To już letnia tradycja – przasnyska Węgierka niemal znika z krajobrazu miasta. Choć tegoroczny sezon nie należy do wyjątkowo suchych, rzeka na wielu odcinkach przypomina raczej skromny strumyk niż pełnoprawny ciek wodny. Wszystko przez bujnie rosnącą roślinność oraz prace związane z budową dwóch mostków przy wyspie w Parku Miejskim im. Tadeusza Kościuszki.
Jeszcze niedawno Węgierka miała szerokie koryto, które podczas obfitych opadów potrafiło rozlewać się po okolicznych działkach.
Dziś w wielu miejscach staje się trudna do zauważenia – co zaniepokoiło mieszkańców, którzy przesyłają do naszej redakcji zdjęcia „znikającej rzeki”.
Jak wyjaśniał wcześniej wiceburmistrz Łukasz Machałowski, sytuacja jest przejściowa:
– Aby wykosić zbiornik, konieczne jest czasowe podniesienie poziomu wody o około 80 cm – co niestety kolidowałoby z pracami budowlanymi. Koszt pielęgnacji to około 50 tys. zł. W obecnych warunkach wykoszenie skutkowałoby gromadzeniem nadmiernej ilości osadów, co zaburzyłoby pracę zbiornika i nie przyniosłoby oczekiwanego efektu – tłumaczył.
Wiceburmistrz podkreśla, iż choć formalnie za utrzymanie zbiornika odpowiadają Wody Polskie, miasto regularnie podejmuje się prac porządkowych.
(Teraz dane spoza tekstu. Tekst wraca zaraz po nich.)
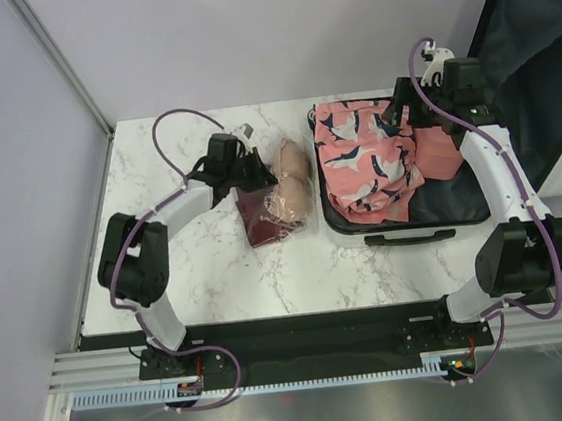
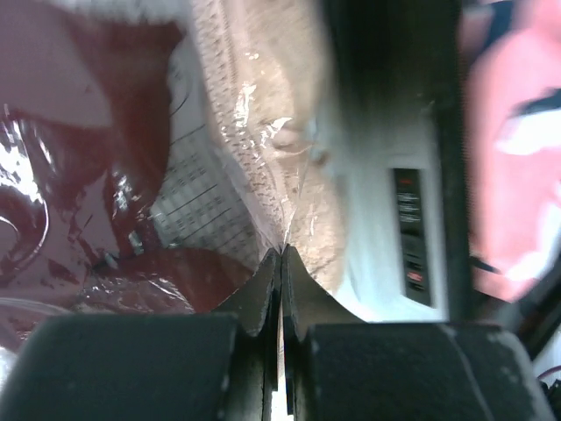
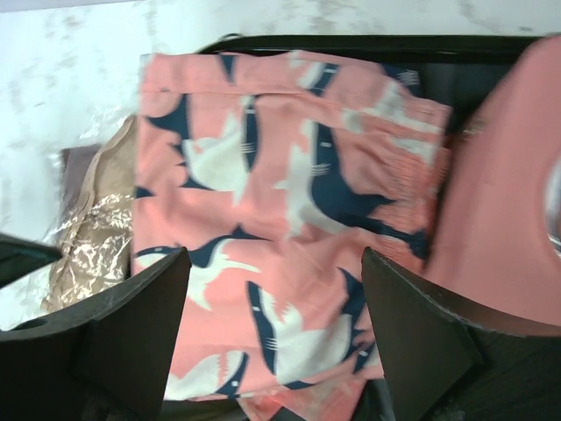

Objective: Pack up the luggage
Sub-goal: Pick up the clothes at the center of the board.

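One marble table (image 1: 218,277), grey walls (image 1: 242,34) — left gripper (image 2: 281,253) pinches bag (image 2: 263,158), right gripper (image 3: 276,259) gapes.

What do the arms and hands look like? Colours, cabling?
Both alike: left arm and right arm have white links, bulky black joints and a purple cable looping along each. The left hand and right hand are black, with two blunt wedge-shaped fingers.

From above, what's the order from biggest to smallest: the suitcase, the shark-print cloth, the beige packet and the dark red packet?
1. suitcase
2. shark-print cloth
3. beige packet
4. dark red packet, though it is partly covered, so the last two are unsure.
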`<move>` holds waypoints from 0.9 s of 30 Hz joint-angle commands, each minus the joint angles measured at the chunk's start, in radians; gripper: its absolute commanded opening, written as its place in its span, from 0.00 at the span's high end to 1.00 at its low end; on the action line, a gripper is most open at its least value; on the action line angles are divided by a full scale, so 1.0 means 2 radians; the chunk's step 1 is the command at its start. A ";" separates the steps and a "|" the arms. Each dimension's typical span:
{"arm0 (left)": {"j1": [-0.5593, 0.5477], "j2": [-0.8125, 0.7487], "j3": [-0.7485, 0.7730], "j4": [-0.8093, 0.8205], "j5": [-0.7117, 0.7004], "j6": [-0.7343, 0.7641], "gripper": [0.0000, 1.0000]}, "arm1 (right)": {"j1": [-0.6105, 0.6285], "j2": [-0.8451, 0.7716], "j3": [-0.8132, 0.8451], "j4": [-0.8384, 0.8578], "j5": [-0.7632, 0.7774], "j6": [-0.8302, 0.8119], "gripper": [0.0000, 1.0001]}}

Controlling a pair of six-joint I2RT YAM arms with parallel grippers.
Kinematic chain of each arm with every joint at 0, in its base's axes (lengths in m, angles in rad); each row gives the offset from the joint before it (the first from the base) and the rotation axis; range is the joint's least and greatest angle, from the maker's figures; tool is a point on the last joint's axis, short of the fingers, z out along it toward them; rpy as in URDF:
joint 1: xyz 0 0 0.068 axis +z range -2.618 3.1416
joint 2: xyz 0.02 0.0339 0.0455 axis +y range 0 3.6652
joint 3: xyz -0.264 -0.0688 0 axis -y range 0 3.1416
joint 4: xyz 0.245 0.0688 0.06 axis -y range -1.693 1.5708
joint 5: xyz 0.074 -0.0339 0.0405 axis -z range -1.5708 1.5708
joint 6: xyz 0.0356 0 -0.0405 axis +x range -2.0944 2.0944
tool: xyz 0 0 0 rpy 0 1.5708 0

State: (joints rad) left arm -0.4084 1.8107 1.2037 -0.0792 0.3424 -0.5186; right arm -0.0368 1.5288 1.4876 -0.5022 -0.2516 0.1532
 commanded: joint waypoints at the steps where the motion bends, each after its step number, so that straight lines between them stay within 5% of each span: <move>1: -0.002 -0.083 0.009 0.037 0.017 0.050 0.98 | 0.007 0.025 0.033 0.006 -0.135 -0.006 0.13; 12: -0.001 -0.193 0.012 -0.011 0.149 0.097 0.98 | 0.028 0.062 0.055 0.159 -0.317 0.073 0.11; 19: 0.004 -0.187 0.095 -0.059 0.327 0.068 0.98 | 0.028 0.112 0.052 0.393 -0.429 0.322 0.11; 27: 0.006 -0.185 0.164 -0.049 0.459 0.000 0.98 | 0.028 0.141 0.041 0.530 -0.492 0.436 0.11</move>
State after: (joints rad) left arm -0.4007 1.4464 1.4765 -0.1902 1.0821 -0.4297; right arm 0.0216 1.8198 1.5616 0.3580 -1.1351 0.8833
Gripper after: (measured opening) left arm 0.026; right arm 0.885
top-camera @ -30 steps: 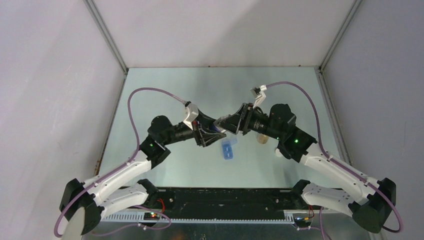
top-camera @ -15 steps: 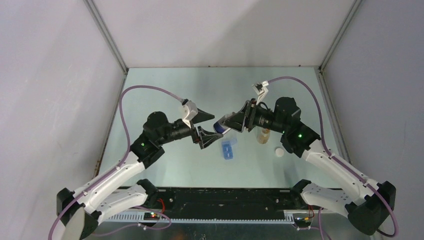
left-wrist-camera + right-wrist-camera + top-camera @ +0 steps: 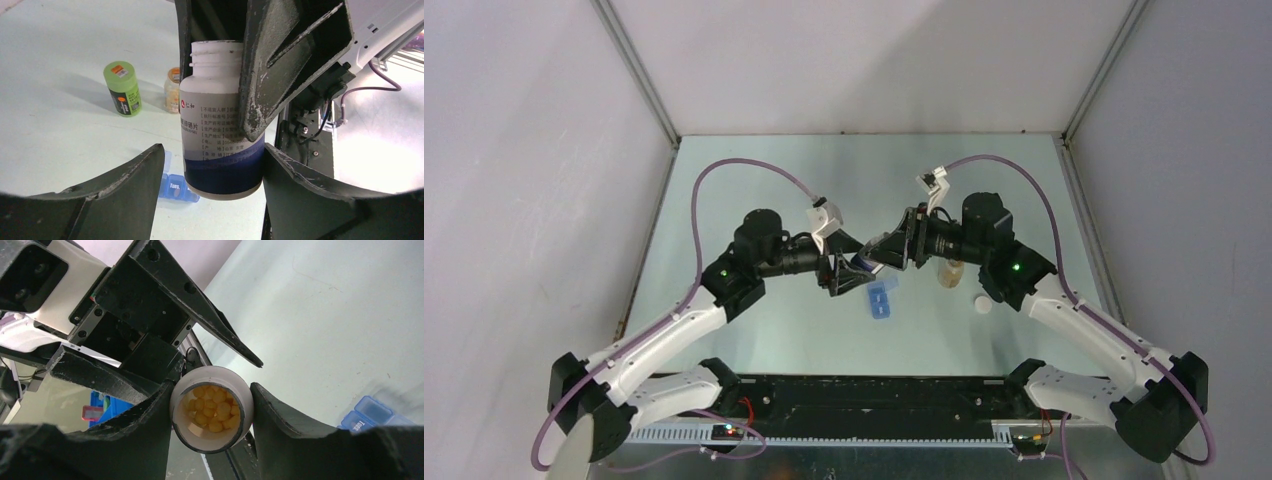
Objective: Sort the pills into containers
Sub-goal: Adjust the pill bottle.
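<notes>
The right tool (image 3: 212, 407) clamps the uncapped white pill bottle (image 3: 215, 115) above the tabletop (image 3: 764, 170) centre, with the blue pill organizer (image 3: 881, 298) at its 6 o'clock, while the left tool (image 3: 213, 147) stands wide astride it, apparently without gripping.

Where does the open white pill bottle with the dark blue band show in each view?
Top external: white pill bottle at picture centre, small.
Left wrist: the bottle fills the centre, neck up, cap off.
Right wrist: the bottle sits lower centre, mouth facing camera, yellow pills inside.
Shared landmark: blue pill organizer, lying near the bottle in all three views.
</notes>
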Available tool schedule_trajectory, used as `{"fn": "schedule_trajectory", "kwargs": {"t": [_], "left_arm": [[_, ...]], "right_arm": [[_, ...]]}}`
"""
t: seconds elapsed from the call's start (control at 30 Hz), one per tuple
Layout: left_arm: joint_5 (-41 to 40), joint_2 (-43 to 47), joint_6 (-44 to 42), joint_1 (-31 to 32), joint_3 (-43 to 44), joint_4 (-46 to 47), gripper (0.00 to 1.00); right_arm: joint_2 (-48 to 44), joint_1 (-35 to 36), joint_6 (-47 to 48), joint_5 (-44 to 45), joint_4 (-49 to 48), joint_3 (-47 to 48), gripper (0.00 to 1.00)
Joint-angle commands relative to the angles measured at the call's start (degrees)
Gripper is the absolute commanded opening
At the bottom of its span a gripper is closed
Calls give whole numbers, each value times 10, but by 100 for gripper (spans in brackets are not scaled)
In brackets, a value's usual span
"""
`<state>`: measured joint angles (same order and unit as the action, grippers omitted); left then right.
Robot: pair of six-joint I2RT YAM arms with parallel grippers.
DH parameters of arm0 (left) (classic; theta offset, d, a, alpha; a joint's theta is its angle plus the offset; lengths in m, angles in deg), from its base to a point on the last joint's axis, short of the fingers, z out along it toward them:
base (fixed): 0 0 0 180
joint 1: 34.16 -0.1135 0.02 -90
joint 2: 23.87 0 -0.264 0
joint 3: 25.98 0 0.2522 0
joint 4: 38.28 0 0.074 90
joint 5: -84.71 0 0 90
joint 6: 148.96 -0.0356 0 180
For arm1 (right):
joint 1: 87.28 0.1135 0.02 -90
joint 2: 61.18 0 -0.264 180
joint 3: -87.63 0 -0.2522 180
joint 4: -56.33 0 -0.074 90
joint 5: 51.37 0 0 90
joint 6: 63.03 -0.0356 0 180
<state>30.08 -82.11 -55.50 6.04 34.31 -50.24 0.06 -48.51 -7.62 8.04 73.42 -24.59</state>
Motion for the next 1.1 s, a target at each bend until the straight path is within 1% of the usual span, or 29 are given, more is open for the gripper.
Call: {"fn": "schedule_trajectory", "kwargs": {"t": [0.0, 0.1, 0.17, 0.2, 0.23, 0.27, 0.37, 0.4, 0.43, 0.47, 0.53, 0.63, 0.67, 0.7, 0.73, 0.77, 0.8, 0.83, 0.9, 0.97, 1.07], "left_arm": [[23, -7, -2, 0, 30, -6, 74], [18, -12, 4, -1, 31, -5, 70], [18, -13, 5, 0, 32, -6, 64], [19, -15, 6, -1, 33, -6, 58], [20, -16, 6, -1, 34, -6, 55], [24, -18, 6, -1, 34, -6, 47], [28, -23, 6, 0, 37, -8, 36], [26, -22, 6, -1, 38, -8, 29], [24, -21, 7, -1, 39, -7, 25], [21, -18, 4, -1, 38, -5, 15], [11, -12, 1, -1, 36, -1, 2], [-4, -4, -4, -1, 27, 9, 0], [-6, -1, -6, -1, 25, 11, 0], [-8, 0, -7, -1, 21, 14, 0], [-9, 2, -8, -1, 19, 15, 0], [-11, 3, -8, 0, 16, 19, 0], [-12, 5, -8, -1, 14, 21, 0], [-14, 6, -9, -1, 10, 24, 0], [-17, 9, -11, -1, 6, 27, 0], [-22, 12, -13, 0, 2, 28, 0], [-32, 12, -18, -1, -1, 22, 0]], "right_arm": [[-4, 6, 22, -16, -8, 32, 26], [-2, 8, 29, -18, -7, 33, 26], [0, 9, 35, -23, -7, 33, 26], [1, 10, 36, -25, -7, 33, 26], [3, 10, 36, -27, -7, 33, 26], [4, 10, 36, -27, -8, 33, 26], [8, 12, 34, -25, -8, 32, 27], [8, 12, 33, -24, -10, 33, 28], [8, 13, 32, -21, -10, 33, 28], [7, 14, 32, -18, -10, 32, 30], [5, 15, 31, -8, -8, 33, 33], [2, 14, 24, 8, -5, 32, 39], [1, 14, 22, 10, -5, 32, 43], [1, 14, 19, 15, -4, 33, 50], [0, 13, 17, 18, -2, 32, 54], [-1, 12, 16, 26, -1, 32, 64], [-3, 13, 16, 31, 3, 32, 69], [-4, 13, 17, 42, 6, 32, 79], [-9, 15, 24, 59, 12, 32, 88], [-16, 15, 27, 74, 19, 32, 91], [-28, 7, 21, 103, 39, 32, 94]]}}
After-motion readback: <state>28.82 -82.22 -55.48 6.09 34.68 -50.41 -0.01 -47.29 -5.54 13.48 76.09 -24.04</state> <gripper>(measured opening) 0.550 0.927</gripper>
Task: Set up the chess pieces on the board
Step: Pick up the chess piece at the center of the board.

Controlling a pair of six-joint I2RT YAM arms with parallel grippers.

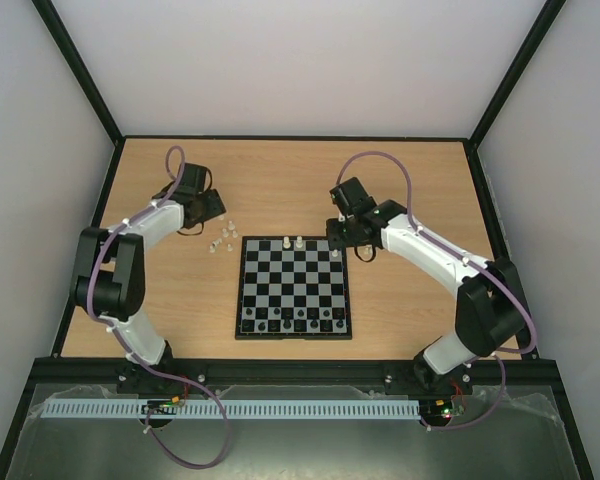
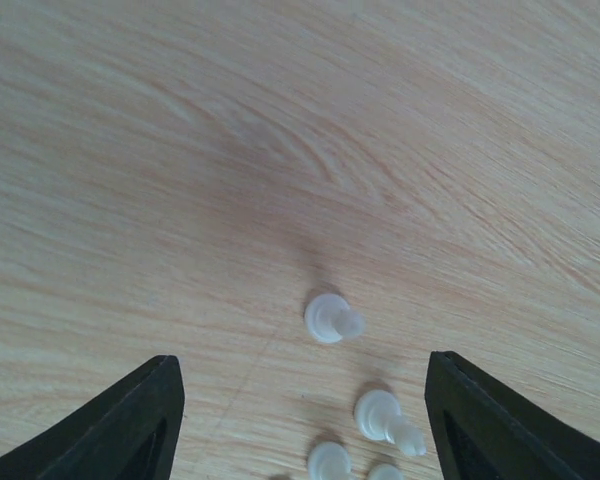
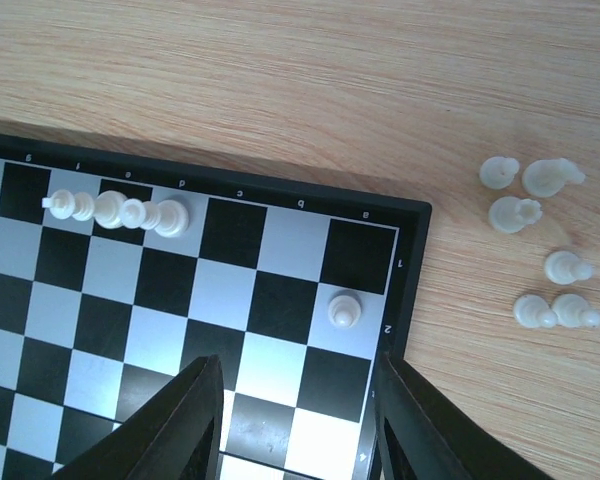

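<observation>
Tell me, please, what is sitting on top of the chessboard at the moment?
On the chessboard: two tall white pieces in its far row, a white pawn near the far right corner, and dark pieces along the near edge. The right pincer hides some squares beneath it.

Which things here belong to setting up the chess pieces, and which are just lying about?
Job: board; loose white pieces beside it; white pieces already on squares.
Lying about: black pieces along the board's near row; white slotted strip along the near side.
</observation>
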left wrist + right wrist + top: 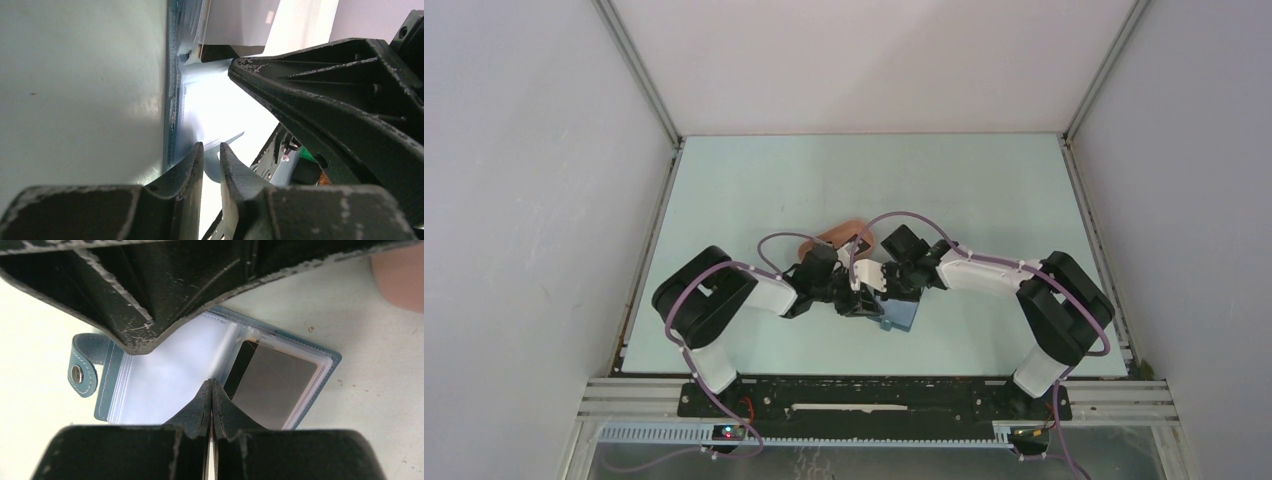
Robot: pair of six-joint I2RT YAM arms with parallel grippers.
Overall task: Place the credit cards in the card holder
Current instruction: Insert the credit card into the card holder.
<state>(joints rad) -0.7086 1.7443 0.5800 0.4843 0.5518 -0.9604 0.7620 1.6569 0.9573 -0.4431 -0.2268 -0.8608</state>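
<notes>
The card holder (165, 365) lies open on the bench (380, 390), directly under both end effectors, which meet over it near the middle of the bench. The right end effector (211, 385) is pressed together, its tips resting at the fold between the two clear-sleeved halves; whether a sleeve is caught between them cannot be told. To the right of those tips a dark grey card (272, 385) sits inside a clear pocket of the holder. To their left the blue snap tab (80, 372) sticks out from the holder's outer edge. Beyond them, at the far right, the edge of a pink tray (400, 275) shows.

The left end effector (211, 149) comes in from the opposite side, its two tips nearly together with only a narrow gap. A thin clear sleeve (212, 167) runs into that gap, but whether it is gripped cannot be told. Just ahead of its tips the holder stands edge-on.
</notes>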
– W tym momencie jednak ich przeprowadzenie byłoby niezasadne. Wszelkie prace zostaną przesunięte na czas po zakończeniu głównych robót. Miasto posiada zabezpieczone środki i zrealizuje te działania w najbliższym możliwym terminie, gdy tylko pozwolą na to warunki techniczne. Estetyka i funkcjonalność terenów wokół Węgierki są dla nas bardzo ważne – zapewnia.
Na razie mieszkańcy muszą więc uzbroić się w cierpliwość. Węgierka jeszcze powróci do swojej lepszej odsłony – trzeba tylko poczekać na zakończenie inwestycji.